# Newbie scroll saw help PLEASE!



## g4briel007 (17 Feb 2011)

Hi. I recently purchased a scheppach deco 402 and have begun to produce various wooden jigsaws etc for my kids. My ultimate goal would be to start producing several designs of jigsaws and wooden decorations that I could produce in larger numbers enabling me to sell them. But herein lies my problem...

I watch videos of scroll sawers (a couple using dewalt 788) working on youtube etc and they seem to fly round their work but when I try to cut a piece, it seems so slow. I have to really push the wood onto the blade so hard it seems it's going to bust - on some occasions it does! The blades are from screwfix - 134mm 20tpi and have pin fittings at either end to fix in the saw. The wood I am using is a soft wood around 10-15mm in thickness.
The blades, although no more than a couple mm wide, seem too big for intricate/fast work that I have seen on the vids mentioned above. It’s as though I need a thinner blade. When I come to a corner or tight bend, the blade wants to go of course all the time. I realise I am just beginning and thing will probably get easier with experience, but at the moment, it’s nearly impossible to cut something out, relatively quickly.
Should I/can I use different blades? Should I get a different/better scroll saw. 
I would really appreciate some advice to help out with my problem.
Many thanks
Andy


----------



## Gill (17 Feb 2011)

Hi Andy

The Scheppach Decoflexes have a decent reputation as an introductory level saw, although if you eventually decide to cut jigsaws puzzles professionally you would be much better off with a workhorse such as an Excalibur or a Hegner. The DW788s are not retailed in this country.

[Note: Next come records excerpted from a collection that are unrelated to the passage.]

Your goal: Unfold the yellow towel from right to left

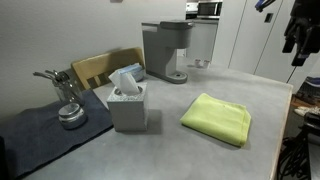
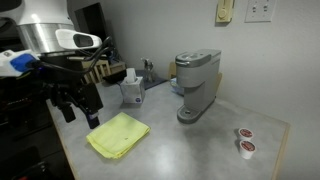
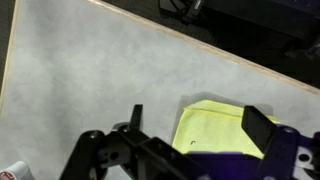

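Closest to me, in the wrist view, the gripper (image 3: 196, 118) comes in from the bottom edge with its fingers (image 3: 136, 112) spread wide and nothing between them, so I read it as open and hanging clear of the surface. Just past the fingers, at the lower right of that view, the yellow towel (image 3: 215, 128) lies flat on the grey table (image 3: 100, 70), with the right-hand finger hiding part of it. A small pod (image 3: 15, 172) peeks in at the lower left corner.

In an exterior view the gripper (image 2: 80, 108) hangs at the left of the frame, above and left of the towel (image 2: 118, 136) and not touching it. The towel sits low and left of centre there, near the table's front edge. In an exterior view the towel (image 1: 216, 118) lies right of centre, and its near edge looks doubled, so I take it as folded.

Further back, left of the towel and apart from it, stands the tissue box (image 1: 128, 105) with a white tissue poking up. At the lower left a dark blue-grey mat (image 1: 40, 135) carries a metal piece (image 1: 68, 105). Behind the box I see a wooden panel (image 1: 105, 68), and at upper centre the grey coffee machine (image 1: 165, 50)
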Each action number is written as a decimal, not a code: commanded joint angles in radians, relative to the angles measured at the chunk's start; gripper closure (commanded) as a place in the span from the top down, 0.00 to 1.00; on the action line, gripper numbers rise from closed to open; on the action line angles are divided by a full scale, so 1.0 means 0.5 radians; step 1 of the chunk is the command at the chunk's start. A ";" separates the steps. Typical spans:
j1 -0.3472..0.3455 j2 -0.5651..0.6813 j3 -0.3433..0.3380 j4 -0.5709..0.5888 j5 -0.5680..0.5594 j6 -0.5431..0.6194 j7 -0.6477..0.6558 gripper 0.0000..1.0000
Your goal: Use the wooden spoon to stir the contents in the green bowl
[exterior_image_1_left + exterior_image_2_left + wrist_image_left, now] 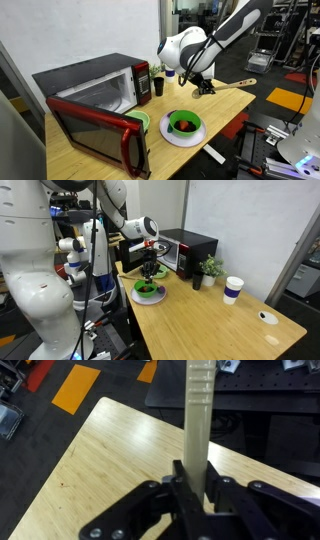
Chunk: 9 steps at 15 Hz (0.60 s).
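The wooden spoon is up in the air. It is not in the bowl. It lies almost flat and sticks out sideways from the pincer. Its far end looks a bit wider, so that may be the head, but the picture is too small to be sure. In the wrist view the spoon runs straight up from the pincer as a long pale stick. The pincer's two black fingers are squeezed tight on it from both sides.

The green bowl is below the pincer and a little to one side. The spoon does not touch it. Inside the bowl are the contents, some small red and dark bits. The bowl sits in the middle of a white plate. The plate is on the wooden bench, near the front edge.

In an exterior view the pincer hangs just above the green bowl.

Next to the plate is a black and red microwave. Its door hangs wide open. A black cup stands beside the microwave. Further along the bench are a small plant and a white cup, well away from the bowl.
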 commanded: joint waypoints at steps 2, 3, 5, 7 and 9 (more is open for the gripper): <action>-0.030 0.002 0.032 0.004 -0.003 -0.005 0.003 0.22; -0.030 0.002 0.032 0.004 -0.003 -0.005 0.003 0.22; -0.030 0.002 0.032 0.004 -0.003 -0.006 0.003 0.06; -0.013 0.030 0.048 0.047 -0.006 -0.071 -0.021 0.06; 0.015 0.061 0.080 0.092 -0.016 -0.139 -0.036 0.06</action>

Blade choice is largely a matter of personal preference although you will need very fine blades to cut quality jigsaw puzzles. Mike Moorlach in the USA has a range of blades including one specifically for cutting jigsaw puzzles and you might wish to consider purchasing some of those. He sells to quite a lot of UK-based scrollers and provides an excellent service. The blades you are using at present are not the highest quality available and they are certainly too thick for fine work which requires tight turns. Since the Scheppach will accept flat-headed blades (I believe) you would be wise to abandon the pin-headed variety. However, if you are a newcomer to scrolling it might be wise to learn your craft with some blades that are slightly thicker than the very fine Flying Dutchman Puzzle blades. You can always graduate to the finer blades as your skills develop.

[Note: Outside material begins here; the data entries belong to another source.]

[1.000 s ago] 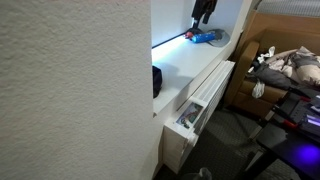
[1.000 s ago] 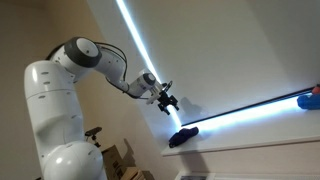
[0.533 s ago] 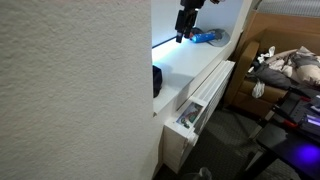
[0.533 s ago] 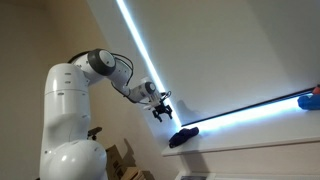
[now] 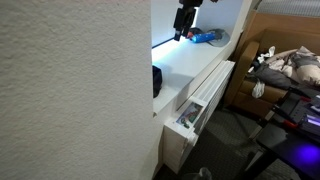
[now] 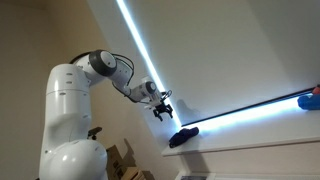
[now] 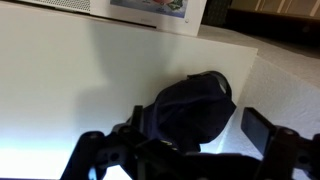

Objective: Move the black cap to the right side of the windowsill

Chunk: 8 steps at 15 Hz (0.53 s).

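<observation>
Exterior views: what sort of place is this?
Probably a lived-in room, home or office: a white windowsill above a slatted radiator, a heap of soft things beside it, and cardboard boxes.

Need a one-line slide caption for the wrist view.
Open end effector hovering above the black cap on the white windowsill.

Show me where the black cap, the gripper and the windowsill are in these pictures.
the black cap (image 7: 190, 105): wrist view, on the middle of its dome.
the gripper (image 6: 162, 117): in an exterior view, midway between its open fingertips.
the windowsill (image 5: 190, 62): in an exterior view, on its bare white top.
</observation>
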Available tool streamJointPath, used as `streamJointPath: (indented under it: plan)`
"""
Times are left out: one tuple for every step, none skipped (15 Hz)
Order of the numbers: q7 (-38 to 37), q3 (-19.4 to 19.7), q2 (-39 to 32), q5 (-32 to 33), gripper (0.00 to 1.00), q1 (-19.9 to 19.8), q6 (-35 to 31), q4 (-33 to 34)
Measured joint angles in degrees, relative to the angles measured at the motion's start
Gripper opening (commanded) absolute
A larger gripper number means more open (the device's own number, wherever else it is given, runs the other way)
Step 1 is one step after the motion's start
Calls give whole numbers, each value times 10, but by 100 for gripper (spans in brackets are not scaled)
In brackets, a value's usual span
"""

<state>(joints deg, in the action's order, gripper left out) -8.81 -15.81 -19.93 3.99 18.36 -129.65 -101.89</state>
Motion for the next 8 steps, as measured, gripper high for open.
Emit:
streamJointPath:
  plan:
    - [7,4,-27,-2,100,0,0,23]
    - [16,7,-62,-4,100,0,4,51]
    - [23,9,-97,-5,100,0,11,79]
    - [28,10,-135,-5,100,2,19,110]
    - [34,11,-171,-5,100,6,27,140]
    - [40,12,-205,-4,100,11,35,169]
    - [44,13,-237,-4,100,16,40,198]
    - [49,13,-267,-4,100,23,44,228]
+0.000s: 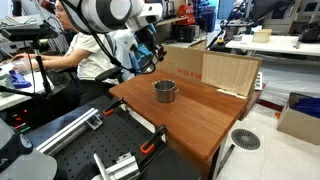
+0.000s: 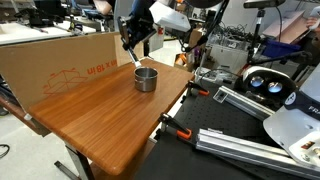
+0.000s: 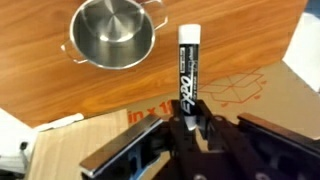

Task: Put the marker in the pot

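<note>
Pinching the marker at its dark lower end, the Robotiq gripper has its black fingers pressed against both sides of the barrel. The marker is a slim, straight cylinder. Its body is black with white lettering along it, and the far end is pale and blunt. In the wrist view that pale end points away from the gripper and lies to the right of the pot, clear of its rim.

The pot is small and round, made of brushed silvery metal with a smooth grey inside, and a short lug handle shows at its edge. It stands upright on the wooden table, whose top is warm brown with a fine straight grain.

In an exterior view the gripper hangs above the pot, a little to its left, and the marker's pale tip is close over the rim without touching it. A flat brown cardboard sheet with reddish printing stands upright behind the pot. In both exterior views the pot sits near the middle of the table.
</note>
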`<action>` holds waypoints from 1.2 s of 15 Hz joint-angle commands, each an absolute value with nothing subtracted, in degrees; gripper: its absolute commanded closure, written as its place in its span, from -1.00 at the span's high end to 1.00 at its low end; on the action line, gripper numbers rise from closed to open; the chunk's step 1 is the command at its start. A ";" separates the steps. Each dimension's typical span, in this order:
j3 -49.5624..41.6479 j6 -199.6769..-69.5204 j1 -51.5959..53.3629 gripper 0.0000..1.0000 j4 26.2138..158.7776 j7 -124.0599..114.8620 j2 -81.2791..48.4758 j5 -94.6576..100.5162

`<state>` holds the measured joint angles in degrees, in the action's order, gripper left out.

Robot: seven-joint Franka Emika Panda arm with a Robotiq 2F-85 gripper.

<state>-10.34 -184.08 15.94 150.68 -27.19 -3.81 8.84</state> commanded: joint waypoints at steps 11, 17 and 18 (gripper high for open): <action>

All scroll saw blades have a tendency to drift to the right while cutting - it's due to the way they are manufactured. This might be why your current blades have a tendency to wander. Some blades are precision ground to reduce this tendency but most scrollers learn quite quickly to compensate for the drift automatically. It becomes instinctive after a while. 

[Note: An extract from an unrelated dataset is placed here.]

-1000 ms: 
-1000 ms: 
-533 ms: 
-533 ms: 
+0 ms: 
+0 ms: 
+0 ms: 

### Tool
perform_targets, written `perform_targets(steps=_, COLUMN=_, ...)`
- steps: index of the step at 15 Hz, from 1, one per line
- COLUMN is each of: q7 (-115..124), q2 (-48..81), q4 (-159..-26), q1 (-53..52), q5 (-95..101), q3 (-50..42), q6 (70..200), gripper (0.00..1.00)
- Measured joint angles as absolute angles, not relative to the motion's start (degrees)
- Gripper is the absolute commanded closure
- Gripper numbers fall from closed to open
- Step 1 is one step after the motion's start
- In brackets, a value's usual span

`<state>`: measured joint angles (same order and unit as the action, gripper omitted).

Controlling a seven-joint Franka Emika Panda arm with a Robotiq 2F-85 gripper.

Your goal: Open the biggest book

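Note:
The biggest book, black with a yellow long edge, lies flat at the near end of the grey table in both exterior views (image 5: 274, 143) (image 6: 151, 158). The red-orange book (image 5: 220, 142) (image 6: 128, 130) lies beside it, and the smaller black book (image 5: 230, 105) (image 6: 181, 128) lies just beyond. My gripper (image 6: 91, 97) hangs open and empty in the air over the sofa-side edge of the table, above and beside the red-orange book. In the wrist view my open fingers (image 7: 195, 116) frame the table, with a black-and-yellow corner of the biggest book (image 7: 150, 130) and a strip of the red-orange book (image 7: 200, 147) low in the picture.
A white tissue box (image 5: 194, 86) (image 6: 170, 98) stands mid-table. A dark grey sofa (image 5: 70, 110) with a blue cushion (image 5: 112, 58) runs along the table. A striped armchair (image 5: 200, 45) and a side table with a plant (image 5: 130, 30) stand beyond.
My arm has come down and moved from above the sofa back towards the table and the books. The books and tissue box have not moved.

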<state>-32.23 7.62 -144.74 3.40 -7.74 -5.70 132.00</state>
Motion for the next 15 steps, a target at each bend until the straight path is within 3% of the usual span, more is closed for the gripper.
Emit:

By the way, most jigsaw puzzle makers would use wood that is thinner than you are cutting at present. I suggest you try some 6mm plywood. Thinner wood is easier to cut too  .

Gill


----------



## thearkman (18 Feb 2011)

Your problem is almost certainly the blades!!!  I use Olsen blades all the time. By picking the right size blade I can cut from the thinnest veneers to 32 mm hardwood. For 10-15mm
softwood I would suggest Olsen reverse tooth (eliminates splintering underneath) size 7 for slower less intricate shapes and No5 for more detail or tighter curves. You might also find that if by soft wood you mean pine, the resin tracts are much harder than the soft pale wood and therefore the blade will always try to follow the soft easy route, especially if you are forcing the cut !!! You can get Olsen blades from http://www.woodworkscraftsupplies.co.uk. Dont get frustrated just try some real blades and let me know how you get on. Good luck.
Barry =D>


----------



## theartfulbodger (18 Feb 2011)

g4briel007":v0ribh8y said:


> ...............It’s as though I need a thinner blade. When I come to a corner or tight bend, the blade wants to go of course all the time.........



I'm new to scrolling too, but the above made me think. Would a spiral blade help with this?


----------



## Gill (18 Feb 2011)

theartfulbodger":2t7zuhcq said:


> g4briel007":2t7zuhcq said:
> 
> 
> > ...............It’s as though I need a thinner blade. When I come to a corner or tight bend, the blade wants to go of course all the time.........
> ...



In a word, no  .

Although some people swear by spiral blades, by definition they're chunkier than plain blades so they create a much wider kerf than standard blades. They also present fewer cutting teeth to the face of the cut, so they're slower. Any slight sideways tension against the blade will create a cut where there shouldn't be one, and it will be particularly noticeable because of the slight 'back and forth' motion of the saw's parallel arms and the chunkiness of the blade. Spiral blades can be the very devil to clamp in place too.

It's far better for a newcomer to learn how to cut properly in the first instance with conventional flat blades and then consider spiral blades at a later stage. Unlike most other woodworking tools, a scroll saw requires experience and practice to master. It's not difficult and most people are soon flying, but nevertheless you do have to serve a short apprenticeship when you'll find blades break, wood burns and your cuts wander off the pattern lines. Persevere and you'll get there. There's nothing like a fretwork shadow portrait with a hundred or so cuts to make you master of your saw  .


----------